§ **Exercise instructions**: Beginning with the first line below, please restate each line exactly, down to and including the line containing "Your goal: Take".

§ **Record excerpts**:
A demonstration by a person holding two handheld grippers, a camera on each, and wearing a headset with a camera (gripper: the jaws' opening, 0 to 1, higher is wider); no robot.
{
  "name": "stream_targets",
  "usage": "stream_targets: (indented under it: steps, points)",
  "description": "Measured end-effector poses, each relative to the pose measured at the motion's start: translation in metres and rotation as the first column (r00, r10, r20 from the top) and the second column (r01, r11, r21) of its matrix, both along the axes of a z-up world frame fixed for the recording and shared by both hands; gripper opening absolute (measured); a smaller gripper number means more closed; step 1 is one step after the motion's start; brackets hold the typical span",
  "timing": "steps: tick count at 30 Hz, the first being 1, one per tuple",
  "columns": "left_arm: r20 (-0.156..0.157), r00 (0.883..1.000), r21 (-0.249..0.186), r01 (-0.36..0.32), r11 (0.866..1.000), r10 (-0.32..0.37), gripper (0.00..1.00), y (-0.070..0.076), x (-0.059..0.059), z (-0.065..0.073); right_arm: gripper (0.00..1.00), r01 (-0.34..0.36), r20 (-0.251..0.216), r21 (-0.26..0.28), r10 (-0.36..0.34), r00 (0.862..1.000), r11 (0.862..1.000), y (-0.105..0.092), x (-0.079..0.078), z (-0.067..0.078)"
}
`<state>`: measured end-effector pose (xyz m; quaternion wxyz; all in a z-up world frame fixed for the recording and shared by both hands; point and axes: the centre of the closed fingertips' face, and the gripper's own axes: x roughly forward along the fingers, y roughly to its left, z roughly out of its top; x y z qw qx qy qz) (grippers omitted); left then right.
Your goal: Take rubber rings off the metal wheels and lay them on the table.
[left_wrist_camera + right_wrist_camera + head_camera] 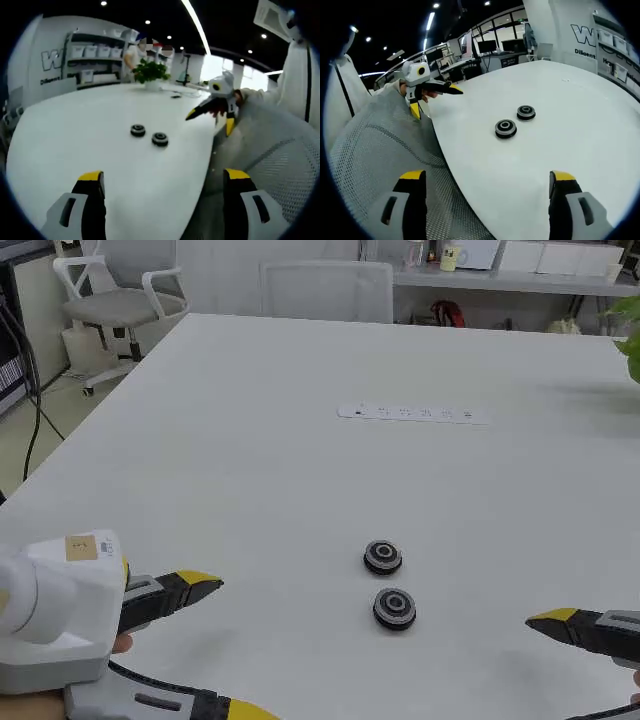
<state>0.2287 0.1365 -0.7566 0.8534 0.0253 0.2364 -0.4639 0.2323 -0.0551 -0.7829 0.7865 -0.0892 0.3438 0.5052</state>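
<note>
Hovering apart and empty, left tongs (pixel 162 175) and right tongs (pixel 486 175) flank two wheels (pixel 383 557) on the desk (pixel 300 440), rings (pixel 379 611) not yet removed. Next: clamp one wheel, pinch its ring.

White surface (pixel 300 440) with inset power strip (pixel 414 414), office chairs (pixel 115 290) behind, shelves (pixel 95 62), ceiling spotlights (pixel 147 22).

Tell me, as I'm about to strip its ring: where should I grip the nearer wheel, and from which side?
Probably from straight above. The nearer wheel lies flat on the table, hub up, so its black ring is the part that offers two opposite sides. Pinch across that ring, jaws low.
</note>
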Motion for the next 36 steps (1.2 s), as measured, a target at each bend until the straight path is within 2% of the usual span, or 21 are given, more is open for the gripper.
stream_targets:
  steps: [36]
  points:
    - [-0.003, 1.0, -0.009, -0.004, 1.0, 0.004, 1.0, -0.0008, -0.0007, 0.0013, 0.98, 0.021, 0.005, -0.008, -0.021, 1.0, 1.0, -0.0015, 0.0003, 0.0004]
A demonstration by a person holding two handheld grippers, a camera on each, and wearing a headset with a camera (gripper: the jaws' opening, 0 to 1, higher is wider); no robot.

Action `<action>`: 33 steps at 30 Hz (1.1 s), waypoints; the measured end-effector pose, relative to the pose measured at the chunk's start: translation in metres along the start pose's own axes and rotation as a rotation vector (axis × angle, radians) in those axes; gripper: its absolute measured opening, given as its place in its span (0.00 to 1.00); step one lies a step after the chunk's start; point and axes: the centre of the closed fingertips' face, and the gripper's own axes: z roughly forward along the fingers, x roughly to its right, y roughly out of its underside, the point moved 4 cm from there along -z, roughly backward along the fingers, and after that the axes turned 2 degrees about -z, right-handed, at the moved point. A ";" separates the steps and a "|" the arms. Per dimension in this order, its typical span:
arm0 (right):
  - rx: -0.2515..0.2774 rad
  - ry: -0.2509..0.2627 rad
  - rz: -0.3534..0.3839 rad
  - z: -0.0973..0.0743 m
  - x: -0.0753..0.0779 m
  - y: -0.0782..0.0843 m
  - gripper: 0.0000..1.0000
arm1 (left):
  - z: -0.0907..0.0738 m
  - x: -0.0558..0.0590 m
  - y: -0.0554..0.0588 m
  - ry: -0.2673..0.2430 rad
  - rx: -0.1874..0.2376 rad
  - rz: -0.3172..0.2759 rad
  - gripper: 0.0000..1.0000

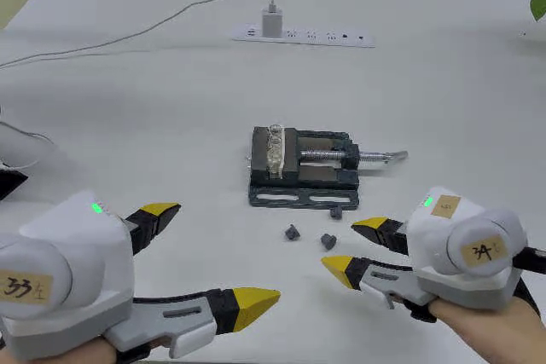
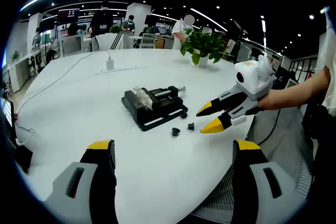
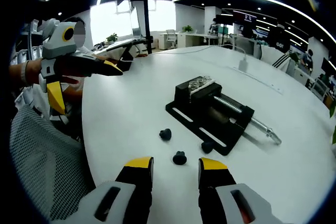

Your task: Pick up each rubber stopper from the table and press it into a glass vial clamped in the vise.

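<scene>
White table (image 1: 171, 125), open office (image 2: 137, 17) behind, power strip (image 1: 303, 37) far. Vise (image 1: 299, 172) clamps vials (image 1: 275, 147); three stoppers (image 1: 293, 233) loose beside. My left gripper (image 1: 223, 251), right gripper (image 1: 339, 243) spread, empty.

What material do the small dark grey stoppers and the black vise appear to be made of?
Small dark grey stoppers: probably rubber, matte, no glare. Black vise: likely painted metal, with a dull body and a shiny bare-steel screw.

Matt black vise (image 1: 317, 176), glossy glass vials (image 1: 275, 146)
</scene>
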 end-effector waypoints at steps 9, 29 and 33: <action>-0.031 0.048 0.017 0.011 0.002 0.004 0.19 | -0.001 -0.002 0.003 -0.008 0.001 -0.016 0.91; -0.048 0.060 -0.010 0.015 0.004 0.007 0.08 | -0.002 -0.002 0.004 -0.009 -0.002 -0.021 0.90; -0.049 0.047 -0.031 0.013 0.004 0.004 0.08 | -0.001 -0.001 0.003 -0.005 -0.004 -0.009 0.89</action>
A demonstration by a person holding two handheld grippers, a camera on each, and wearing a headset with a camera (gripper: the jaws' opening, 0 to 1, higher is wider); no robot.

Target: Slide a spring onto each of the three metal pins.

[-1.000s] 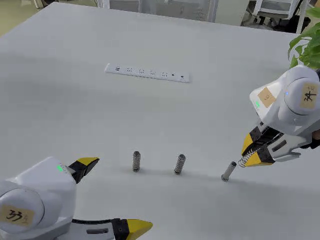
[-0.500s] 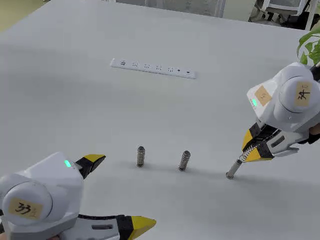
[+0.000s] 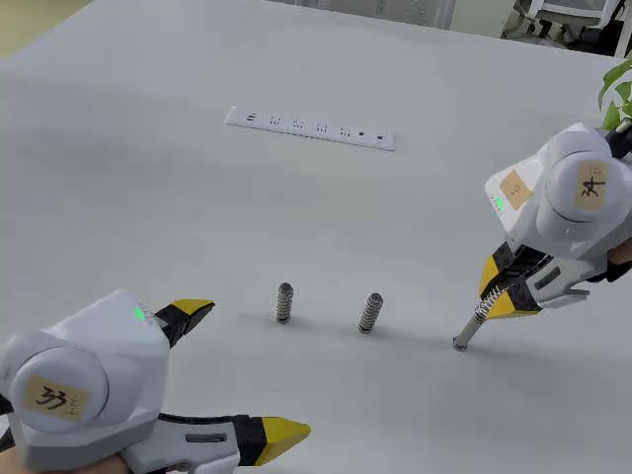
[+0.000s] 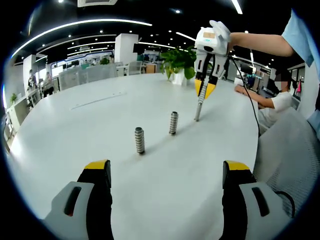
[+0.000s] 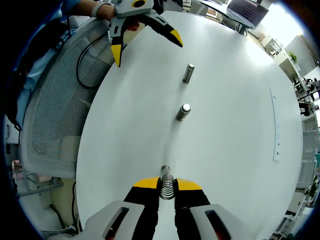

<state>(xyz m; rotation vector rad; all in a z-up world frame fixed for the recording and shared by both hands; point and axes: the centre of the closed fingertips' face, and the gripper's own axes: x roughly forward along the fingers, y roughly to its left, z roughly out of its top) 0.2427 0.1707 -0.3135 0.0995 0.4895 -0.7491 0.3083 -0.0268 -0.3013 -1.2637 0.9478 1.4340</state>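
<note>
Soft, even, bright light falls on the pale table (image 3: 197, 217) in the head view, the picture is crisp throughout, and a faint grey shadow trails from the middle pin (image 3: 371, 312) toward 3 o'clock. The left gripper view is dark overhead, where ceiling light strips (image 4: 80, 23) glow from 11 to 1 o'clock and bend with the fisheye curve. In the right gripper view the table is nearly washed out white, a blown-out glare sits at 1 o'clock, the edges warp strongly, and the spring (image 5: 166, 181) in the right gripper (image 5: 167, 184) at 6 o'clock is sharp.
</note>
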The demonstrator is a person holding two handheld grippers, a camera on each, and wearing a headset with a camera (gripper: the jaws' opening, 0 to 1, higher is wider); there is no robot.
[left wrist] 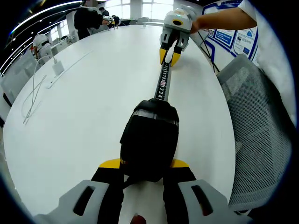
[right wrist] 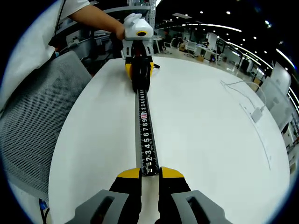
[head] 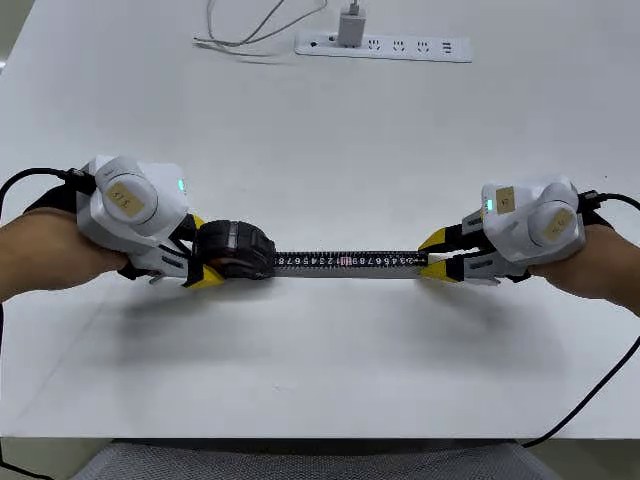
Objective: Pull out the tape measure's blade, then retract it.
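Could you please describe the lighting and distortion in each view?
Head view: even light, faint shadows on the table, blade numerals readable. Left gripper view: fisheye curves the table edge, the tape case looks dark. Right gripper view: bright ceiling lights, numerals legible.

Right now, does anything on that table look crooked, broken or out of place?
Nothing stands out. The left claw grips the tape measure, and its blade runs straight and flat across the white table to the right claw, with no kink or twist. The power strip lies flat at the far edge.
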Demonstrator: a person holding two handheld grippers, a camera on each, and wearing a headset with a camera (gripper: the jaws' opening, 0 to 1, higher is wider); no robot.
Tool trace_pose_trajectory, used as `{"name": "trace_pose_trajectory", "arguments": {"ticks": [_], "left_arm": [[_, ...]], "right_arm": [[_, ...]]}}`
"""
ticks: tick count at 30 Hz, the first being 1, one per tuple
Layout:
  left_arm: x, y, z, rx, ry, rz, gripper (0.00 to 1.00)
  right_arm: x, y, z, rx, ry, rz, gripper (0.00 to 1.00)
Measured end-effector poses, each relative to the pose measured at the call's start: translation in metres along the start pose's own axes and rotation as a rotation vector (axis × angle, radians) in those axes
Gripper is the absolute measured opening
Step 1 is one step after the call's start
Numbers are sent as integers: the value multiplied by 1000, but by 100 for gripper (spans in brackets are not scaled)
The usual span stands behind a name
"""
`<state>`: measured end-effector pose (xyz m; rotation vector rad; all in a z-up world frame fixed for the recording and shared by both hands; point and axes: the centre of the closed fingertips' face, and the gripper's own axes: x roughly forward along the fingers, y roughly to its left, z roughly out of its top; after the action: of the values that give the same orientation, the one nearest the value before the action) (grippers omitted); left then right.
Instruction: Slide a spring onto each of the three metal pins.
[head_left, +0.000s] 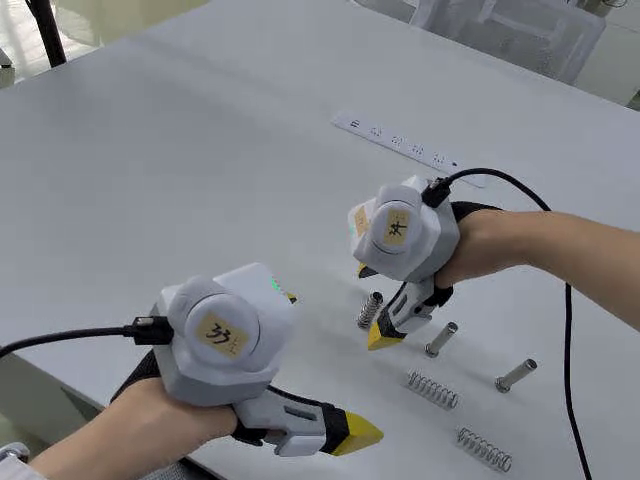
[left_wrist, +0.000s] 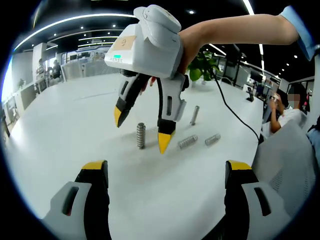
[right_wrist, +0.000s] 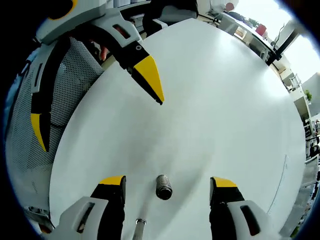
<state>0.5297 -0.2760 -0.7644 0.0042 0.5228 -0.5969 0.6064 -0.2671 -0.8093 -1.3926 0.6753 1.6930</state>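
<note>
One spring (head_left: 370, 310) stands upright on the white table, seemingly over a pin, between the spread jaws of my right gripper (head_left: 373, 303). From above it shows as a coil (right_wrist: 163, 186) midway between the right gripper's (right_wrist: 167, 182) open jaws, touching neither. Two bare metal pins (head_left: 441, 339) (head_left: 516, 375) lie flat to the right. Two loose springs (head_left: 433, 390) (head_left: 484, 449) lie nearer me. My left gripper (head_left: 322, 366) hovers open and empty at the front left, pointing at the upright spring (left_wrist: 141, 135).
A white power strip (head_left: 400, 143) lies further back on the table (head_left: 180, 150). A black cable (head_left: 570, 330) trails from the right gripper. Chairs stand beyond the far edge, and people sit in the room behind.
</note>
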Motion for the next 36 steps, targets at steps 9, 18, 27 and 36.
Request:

§ **Exercise response**:
A demonstration by a person holding two handheld grippers, a camera on each, and wearing a headset with a camera (gripper: the jaws' opening, 0 to 1, higher is wider); no robot.
{
  "name": "stream_targets",
  "usage": "stream_targets: (indented under it: steps, points)",
  "description": "Measured end-effector poses, each relative to the pose measured at the motion's start: translation in metres and rotation as the first column (r00, r10, r20 from the top) and the second column (r01, r11, r21) of its matrix, both along the axes of a z-up world frame fixed for the recording and shared by both hands; gripper opening absolute (measured); a smaller gripper number means more closed; step 1 is one step after the motion's start; brackets hold the typical span",
  "timing": "steps: tick count at 30 Hz, the first being 1, one per tuple",
  "columns": "left_arm: r20 (-0.156..0.157), r00 (0.883..1.000), r21 (-0.249..0.186), r01 (-0.36..0.32), r11 (0.866..1.000), r10 (-0.32..0.37), gripper (0.00..1.00), y (-0.070..0.076), x (-0.059..0.059), z (-0.065..0.073); right_arm: gripper (0.00..1.00), r01 (-0.34..0.36), r20 (-0.251..0.216), r21 (-0.26..0.28), r10 (-0.36..0.34), r00 (0.862..1.000), r11 (0.862..1.000), y (-0.105..0.092), x (-0.079..0.078), z (-0.067..0.078)"
}
`<state>`: measured end-effector pose (xyz m; quaternion wxyz; all in a z-up world frame fixed for the recording and shared by both hands; point and axes: the centre of the closed fingertips' face, and the gripper's own axes: x roughly forward along the fingers, y roughly to its left, z roughly out of its top; x y z qw qx qy qz) (grippers omitted); left then right.
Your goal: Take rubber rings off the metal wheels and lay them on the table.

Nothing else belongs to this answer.